Project Description: Cell decisions are determined by processes, such as transcription, occurring at sub-micron scales within cells. However, cells make decisions based on reacting to their environment. The relationship between subcellular and external events is poorly understood, with major obstacles being the challenge of observing biological phenomena at both cell and tissue scales simultaneously, in addition to being able to monitor the full complexity of the inputs a cell receives.

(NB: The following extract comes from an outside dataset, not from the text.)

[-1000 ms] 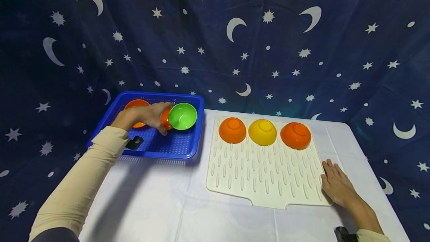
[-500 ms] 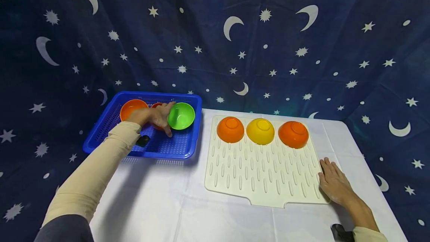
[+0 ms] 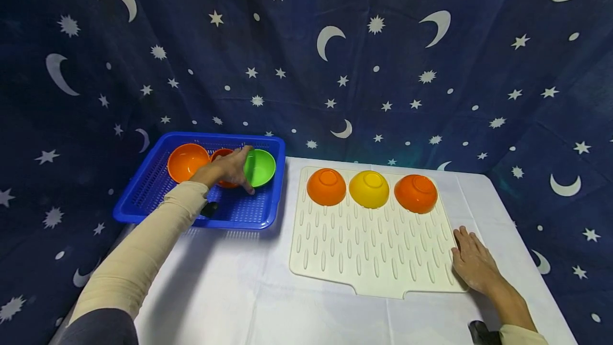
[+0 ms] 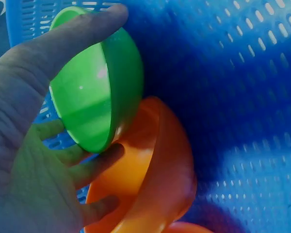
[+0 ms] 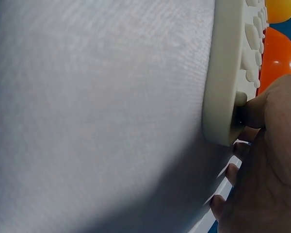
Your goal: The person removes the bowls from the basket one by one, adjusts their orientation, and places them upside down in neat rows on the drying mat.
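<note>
In the blue basket at the left, my left hand reaches to the green bowl, with thumb and fingers spread about its left side. The left wrist view shows the thumb across the green bowl and the fingertips near its rim, over an orange bowl. I cannot tell how firmly the fingers touch. My right hand rests at the right edge of the cream drying mat, fingers straight. Up close, its thumb touches the mat's edge.
Another orange bowl sits at the basket's left. Upside down along the mat's back edge stand an orange bowl, a yellow bowl and a darker orange bowl. A white cloth covers the table; a starry curtain hangs behind.
My left hand has moved right within the basket, from the orange bowls to the green bowl. The right hand has stayed at the mat's edge. The whole view has shifted slightly.
</note>
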Motion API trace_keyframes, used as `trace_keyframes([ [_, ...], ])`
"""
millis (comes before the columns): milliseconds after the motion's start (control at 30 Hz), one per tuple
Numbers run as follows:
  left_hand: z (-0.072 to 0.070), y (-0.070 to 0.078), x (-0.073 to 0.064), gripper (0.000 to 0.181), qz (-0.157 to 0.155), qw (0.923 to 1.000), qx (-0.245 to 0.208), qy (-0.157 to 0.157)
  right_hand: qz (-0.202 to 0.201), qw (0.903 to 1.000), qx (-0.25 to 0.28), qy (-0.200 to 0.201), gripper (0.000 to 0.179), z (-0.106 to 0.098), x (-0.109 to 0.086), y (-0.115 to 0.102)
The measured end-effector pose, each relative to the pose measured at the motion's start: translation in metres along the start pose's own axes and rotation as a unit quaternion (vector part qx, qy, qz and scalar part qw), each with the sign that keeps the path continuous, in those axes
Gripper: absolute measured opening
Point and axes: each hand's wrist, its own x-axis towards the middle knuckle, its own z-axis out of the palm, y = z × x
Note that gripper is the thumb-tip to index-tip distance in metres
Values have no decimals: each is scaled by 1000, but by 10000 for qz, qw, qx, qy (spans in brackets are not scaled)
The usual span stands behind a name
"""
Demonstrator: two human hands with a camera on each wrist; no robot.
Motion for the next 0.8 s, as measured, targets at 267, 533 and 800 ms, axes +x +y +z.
trace_keyframes([
  [267,0,-1,-4,120,-73,9996,256,88,-9,10000,-27,22,56,1,0,-3],
  [533,-7,-1,-10,114,-67,9986,388,356,-31,10000,-27,-12,56,0,0,-5],
  [800,-11,2,-24,119,81,9966,538,627,-61,9999,-16,-102,57,-4,0,-4],
])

Optical microscopy suffers from trade-offs between resolution and scale. Low-power objectives can survey broad fields-of-view, but lack the resolution to image processes within cells. Conversely, high-power objectives can image small structures inside cells, but are limited in their spatial range. Image stitching is too slow for observation of many subcellular events, which often occur over timescales of seconds or less.
This project will bridge this spatial coverage-resolution gap. We will directly image transcription dynamics in living cells (using technology developed by the Chubb lab) over tissue scales, together with simultaneous imaging of the multiple inputs that cells receive. You will develop imaging protocols on our new bespoke microscope for imaging simultaneously at high resolution and at the scale of the entire tissue.
By allowing large-scale imaging of transcription and extracellular signals with unprecedented speed and accuracy, you will greatly improve the ability to determine how cells make choices during development and how these choices respond to the complexity of the niche.